I grew up and forgot these stories. I went away to college, and Bakerton receded from my imagination. Like Mitch Stanek, I was a scholarship case, but I had no intention of wasting my chance.
At holidays, at school breaks, I came back to visit. Driving down Main Street was like visiting a beloved aunt in hospice, a breath away from the grave. Baker Nine had closed, and the Fourteen would soon follow. At Baker Six the men worked three days a week. FOR SALE signs appeared on lawns, in windows, but no one was buying. Families divided, as the Staneks had done. At Bakerton High the classes were shrinking. My father took the early retirement that the state offered, thankful for his pension, glad to get out while he could.

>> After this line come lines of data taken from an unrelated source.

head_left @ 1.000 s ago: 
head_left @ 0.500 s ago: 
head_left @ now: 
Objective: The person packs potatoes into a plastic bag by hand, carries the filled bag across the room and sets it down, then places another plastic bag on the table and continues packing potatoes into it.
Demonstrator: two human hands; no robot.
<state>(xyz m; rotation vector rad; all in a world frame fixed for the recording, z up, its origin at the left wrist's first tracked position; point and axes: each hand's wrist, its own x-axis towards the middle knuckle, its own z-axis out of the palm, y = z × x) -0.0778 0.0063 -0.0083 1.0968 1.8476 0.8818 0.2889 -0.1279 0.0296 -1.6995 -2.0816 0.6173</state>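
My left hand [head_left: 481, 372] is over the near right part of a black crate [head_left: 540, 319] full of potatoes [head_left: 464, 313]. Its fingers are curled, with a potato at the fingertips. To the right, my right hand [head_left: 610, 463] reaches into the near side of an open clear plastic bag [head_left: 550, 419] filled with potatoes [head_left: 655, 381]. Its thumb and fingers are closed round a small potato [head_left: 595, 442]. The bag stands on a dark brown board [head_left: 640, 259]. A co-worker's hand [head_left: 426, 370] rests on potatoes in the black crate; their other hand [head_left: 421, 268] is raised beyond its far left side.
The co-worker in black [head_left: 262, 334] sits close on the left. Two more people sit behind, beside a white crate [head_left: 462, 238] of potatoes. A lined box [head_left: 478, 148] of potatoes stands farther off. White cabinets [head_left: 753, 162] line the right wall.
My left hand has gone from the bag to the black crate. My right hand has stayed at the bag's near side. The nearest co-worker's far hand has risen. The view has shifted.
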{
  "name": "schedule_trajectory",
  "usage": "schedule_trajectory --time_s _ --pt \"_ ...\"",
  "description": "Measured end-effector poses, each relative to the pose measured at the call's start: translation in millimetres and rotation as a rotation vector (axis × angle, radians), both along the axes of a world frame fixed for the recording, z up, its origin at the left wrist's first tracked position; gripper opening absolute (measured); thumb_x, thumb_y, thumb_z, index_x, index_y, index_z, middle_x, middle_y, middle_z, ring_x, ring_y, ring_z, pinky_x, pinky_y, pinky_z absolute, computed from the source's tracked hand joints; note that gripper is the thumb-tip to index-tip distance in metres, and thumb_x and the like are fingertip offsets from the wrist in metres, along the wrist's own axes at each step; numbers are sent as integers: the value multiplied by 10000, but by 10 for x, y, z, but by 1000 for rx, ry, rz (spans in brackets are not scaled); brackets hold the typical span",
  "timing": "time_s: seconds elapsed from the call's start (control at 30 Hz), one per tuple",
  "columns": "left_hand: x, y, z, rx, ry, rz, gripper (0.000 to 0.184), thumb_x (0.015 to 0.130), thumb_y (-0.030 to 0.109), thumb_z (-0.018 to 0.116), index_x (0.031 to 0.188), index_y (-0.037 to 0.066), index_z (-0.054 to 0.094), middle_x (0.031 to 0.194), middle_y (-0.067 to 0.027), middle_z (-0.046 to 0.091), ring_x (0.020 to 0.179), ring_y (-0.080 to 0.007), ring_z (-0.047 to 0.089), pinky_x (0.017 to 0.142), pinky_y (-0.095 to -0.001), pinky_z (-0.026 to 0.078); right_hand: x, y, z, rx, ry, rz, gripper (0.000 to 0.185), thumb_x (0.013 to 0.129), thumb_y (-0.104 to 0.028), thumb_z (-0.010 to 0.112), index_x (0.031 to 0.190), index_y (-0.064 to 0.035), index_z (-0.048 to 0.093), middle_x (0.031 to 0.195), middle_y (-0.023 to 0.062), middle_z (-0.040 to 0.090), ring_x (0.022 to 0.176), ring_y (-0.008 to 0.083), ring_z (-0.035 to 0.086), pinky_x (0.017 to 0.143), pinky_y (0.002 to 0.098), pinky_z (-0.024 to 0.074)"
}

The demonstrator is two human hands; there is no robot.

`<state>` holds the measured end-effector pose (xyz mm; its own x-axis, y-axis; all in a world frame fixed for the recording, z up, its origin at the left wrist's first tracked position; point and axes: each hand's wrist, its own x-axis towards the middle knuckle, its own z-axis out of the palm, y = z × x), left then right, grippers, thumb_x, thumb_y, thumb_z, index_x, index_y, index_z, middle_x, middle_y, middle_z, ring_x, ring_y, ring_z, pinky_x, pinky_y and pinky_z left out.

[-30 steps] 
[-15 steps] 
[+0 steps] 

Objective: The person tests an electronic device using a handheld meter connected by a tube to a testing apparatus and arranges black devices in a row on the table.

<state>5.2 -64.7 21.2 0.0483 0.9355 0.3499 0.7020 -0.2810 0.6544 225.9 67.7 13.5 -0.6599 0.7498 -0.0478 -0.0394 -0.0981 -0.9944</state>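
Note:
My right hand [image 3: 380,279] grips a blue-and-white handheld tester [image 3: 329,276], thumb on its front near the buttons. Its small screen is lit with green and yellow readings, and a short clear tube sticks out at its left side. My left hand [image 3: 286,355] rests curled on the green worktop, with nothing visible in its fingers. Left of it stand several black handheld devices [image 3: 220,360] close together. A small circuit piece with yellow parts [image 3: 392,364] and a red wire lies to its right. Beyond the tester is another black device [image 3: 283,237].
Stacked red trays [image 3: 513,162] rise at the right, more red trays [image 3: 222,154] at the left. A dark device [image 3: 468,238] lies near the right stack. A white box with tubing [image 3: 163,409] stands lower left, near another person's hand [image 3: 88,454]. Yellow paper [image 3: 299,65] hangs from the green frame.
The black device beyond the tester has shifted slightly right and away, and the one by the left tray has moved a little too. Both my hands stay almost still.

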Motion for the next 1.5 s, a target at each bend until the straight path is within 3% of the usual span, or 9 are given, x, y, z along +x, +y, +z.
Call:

At college I worked and studied. I came back jaded and worldly from a junior year abroad. After graduation I visited less frequently. My parents aged before my eyes, gradually and then rapidly. One year at Christmas my father was shockingly gaunt. His dry cough had grown into something more ominous. He had suffered through a hard month of treatment, but the prognosis was clear.
For his benefit, we walked through the old rituals: Bing Crosby on the stereo, the tree hung with familiar ornaments, a Popsicle-stick angel my brother had made before he died. By Christmas Eve my father was exhausted, his cough nearly constant. “The Lord will forgive me,” he said. “You two go ahead.” With a creeping dread, I dressed for midnight Mass. I had been a college atheist; now I lacked even that conviction. I hadn’t been inside a church since Teddy’s funeral. Under other circumstances, I would have declined politely, but that year I didn’t have the heart.